En programmant dans la Sélection officielle les derniers films du Palestinien Elia Suleiman et de l’Israélien Amos Gitaï, le 55e Festival de Cannes répond à un souci qui a toujours été le sien : être en même temps vitrine du cinéma mondial et vitrine du monde. On peut moquer cet engagement géopolitique un peu convenu, le trouver hypocrite et de façade ; on peut trouver incongrue l’association des contraires, qui concilie sous le soleil, l’intérêt affiché pour le sort du monde et l’enthousiasme pour le rien et le pas grand chose. N’empêche, et sans entonner le con « c’est la magie cannoise », il est sûr que cette présence du politique dans les films sélectionnés reste une des résistances concrètes à la vacuité télé qu’est devenue le festival depuis plusieurs années. Kedma d’Amos Gitaï rappelle la force poétique du cinéma quand il prend en charge un contenu politique. Nulle doute qu’il sonnera le jury cannois et qu’on l’entendra citer le soir du palmarès.

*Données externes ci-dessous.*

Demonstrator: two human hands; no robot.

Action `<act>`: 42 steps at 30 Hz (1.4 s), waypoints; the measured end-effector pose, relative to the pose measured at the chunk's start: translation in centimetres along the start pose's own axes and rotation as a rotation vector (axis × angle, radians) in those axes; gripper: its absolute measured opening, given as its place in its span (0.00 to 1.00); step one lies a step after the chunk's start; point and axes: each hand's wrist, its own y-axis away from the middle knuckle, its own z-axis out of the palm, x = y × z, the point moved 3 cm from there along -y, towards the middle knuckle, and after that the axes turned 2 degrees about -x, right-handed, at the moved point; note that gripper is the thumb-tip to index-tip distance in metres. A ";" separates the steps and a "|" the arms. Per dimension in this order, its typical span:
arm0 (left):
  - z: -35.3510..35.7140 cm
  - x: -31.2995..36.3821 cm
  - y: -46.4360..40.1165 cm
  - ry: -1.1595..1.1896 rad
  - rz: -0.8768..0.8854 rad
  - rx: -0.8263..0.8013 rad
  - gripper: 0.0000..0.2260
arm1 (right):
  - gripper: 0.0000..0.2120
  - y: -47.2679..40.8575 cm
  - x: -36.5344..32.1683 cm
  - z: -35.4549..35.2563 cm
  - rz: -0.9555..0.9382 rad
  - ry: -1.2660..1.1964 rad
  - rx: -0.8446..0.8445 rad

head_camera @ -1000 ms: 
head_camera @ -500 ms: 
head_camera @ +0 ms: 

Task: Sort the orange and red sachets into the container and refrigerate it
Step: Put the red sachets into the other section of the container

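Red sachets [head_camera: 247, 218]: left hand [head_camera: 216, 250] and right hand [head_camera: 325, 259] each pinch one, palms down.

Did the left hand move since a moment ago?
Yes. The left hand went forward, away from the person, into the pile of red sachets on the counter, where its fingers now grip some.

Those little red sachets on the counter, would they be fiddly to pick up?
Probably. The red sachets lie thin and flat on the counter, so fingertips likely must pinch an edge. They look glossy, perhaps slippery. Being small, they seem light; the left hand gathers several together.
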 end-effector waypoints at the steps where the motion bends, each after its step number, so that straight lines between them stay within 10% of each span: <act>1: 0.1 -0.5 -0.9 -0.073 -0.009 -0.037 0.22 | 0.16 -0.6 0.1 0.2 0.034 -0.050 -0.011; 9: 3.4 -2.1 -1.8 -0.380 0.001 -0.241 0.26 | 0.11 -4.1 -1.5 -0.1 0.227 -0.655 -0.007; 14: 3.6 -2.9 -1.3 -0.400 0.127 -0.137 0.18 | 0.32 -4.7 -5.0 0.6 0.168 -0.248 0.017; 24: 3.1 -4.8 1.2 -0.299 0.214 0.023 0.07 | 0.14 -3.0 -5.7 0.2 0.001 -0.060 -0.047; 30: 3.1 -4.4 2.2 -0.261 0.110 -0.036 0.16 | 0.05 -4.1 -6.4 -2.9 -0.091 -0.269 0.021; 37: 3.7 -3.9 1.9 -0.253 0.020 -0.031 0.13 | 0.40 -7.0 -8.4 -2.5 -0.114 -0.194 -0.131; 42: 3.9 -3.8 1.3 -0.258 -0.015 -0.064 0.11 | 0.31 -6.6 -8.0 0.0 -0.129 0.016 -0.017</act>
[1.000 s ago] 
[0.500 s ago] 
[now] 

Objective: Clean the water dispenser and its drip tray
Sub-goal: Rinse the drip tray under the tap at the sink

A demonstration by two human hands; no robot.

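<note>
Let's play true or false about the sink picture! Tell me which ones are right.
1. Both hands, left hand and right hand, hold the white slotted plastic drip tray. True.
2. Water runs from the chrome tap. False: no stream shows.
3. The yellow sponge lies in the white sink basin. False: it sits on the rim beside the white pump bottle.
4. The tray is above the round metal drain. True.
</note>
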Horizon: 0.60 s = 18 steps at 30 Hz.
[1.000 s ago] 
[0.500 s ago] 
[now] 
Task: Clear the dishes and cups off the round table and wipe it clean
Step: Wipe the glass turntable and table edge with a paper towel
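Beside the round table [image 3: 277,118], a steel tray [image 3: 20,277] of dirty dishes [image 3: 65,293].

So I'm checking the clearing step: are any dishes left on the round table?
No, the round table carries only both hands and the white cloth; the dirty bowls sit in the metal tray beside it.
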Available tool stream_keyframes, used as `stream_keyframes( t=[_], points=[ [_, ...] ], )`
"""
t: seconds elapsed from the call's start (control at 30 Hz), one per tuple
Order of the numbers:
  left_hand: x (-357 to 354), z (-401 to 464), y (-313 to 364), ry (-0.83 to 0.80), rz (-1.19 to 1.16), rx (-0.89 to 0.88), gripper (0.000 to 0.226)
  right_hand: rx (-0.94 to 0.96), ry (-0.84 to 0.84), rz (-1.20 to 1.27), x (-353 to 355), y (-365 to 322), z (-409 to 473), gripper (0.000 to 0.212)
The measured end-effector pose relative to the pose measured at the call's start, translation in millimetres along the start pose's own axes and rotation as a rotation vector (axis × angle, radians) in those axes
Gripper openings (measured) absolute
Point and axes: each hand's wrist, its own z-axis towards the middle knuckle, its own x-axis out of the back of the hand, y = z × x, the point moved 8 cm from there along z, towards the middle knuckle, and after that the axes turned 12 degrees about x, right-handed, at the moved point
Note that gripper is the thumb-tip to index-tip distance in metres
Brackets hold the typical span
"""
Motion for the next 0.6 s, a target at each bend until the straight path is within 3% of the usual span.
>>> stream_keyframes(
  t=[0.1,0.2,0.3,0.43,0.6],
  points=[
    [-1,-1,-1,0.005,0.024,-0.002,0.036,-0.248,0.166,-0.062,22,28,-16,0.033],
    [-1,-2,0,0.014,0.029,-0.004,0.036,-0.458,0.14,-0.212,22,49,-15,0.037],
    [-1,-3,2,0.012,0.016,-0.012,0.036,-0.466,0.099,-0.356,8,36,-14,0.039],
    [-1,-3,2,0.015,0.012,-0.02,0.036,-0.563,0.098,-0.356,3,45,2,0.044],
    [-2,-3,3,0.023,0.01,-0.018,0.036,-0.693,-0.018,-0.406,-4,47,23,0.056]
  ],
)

Comme Eden, le précédent film du cinéaste, Kedma revient sur un moment peu connu de l’histoire de la Palestine : les quelques jours de mai 1948 qui précédent la naissance officielle de l’Etat d’Israël et qui voient se déclencher les premiers affrontements violents entre Juifs et Arabes ; l’action d’Eden se déroulait pendant les années de guerre dans une Palestine sous mandat britannique, où les tensions étaient fortes entre les sionistes et l’Autorité de tutelle refusant l’entrée des Juifs d’Europe. Le film s’intéressait à la génération des pionniers sionistes et montrait, à travers quelques figures, comment le projet de construire entrait en lutte avec la politique britannique et devait assumer une grande part de violence -notamment terroriste- pour s’affirmer. Avec Kedma, Gitaï poursuit l’exploration de cette violence originelle qui constitue sans doute une des clés de compréhension de l’identité israélienne. Le récent Sobibor de Claude Lanzmann est venu rappeler à quel point la résignation et l’absence de révolte des victimes du génocide avaient constitué un « mythe » commode à partir duquel avait été construit l’image du Juif victime. A travers le témoignage de Yehuda Lerner, c’était une réflexion sur la « réappropriation symbolique de la violence » par les Juifs que le réalisateur proposait.
Le point de départ de Kedma -l’arrivée en Palestine d’un vieux cargo chargé de centaines de survivants de l’Holocauste- pose d’emblée cette question de la violence juive, mais dans le contexte de l’après-guerre : en effet, à peine débarqués sur cette terre dite « promise », les êtres en souffrance, revenus d’un enfer que leurs hôtes juifs ne savent pas (pendant tout le film, le spectateur sent cet écart entre les survivants et les autres, distinction entre les Juifs eux-mêmes) sont visés par deux logiques militaires : d’un côté, ils sont pourchassés par l’armée britannique qui poursuit jusqu’à la dernière minute sa mission d’empêcher les arrivées clandestines ; de l’autre, ils sont pris en charge par le Palmach, l’armée clandestine juive qui leur indique leur premier devoir : participer à la conquête du territoire dans une lutte contre les Arabes, notamment pour la prise de Jérusalem. Qui connaît cet épisode historique tragique et presque insensé, qui voit les rescapés de la Shoah devenir les premiers soldats d’une cause qui vient de naître pour eux ? La première force du film de Gitaï est d’avoir choisi et mis à jour ce moment liminaire de la grande Histoire et d’en avoir dégagé le sens dans une forme à la fois ample et intimiste, le message à faire passer se subordonnant toujours à la forme poétique adoptée par Gitaï.
En effet, contrairement à Eden qui peinait à transformer ses intentions en cinéma et qui finissait par n’être qu’un exposé tantôt émouvant, tantôt démonstratif, Kedma est riche d’une incroyable beauté formelle. Construit autour de sept blocs de durée qui accompagnent l’errance puis l’entrée des personnages dans l’Histoire, le film suit une ligne de mise en scène radicale qui emporte le spectateur : la lumière crépusculaire sur le paysage-décor, les longues étreintes des personnages en souffrance, leurs échanges en creux sur leur expérience des camps, leur rencontre quasi indifférente avec les paysans arabes, puis leur participation parfois mortelle dans le combat pour le sol, tout fait de Kedma le portrait sensible d’une terre qui n’a toujours pas réglé la question de son devenir, trop convoitée, trop habitée. La séquence finale, portée la sidérante interprétation d’Andréï Kashkar qui débite en un longue monologue rageur un texte d’Hayim Hazaz sur l’identité juive, est inoubliable.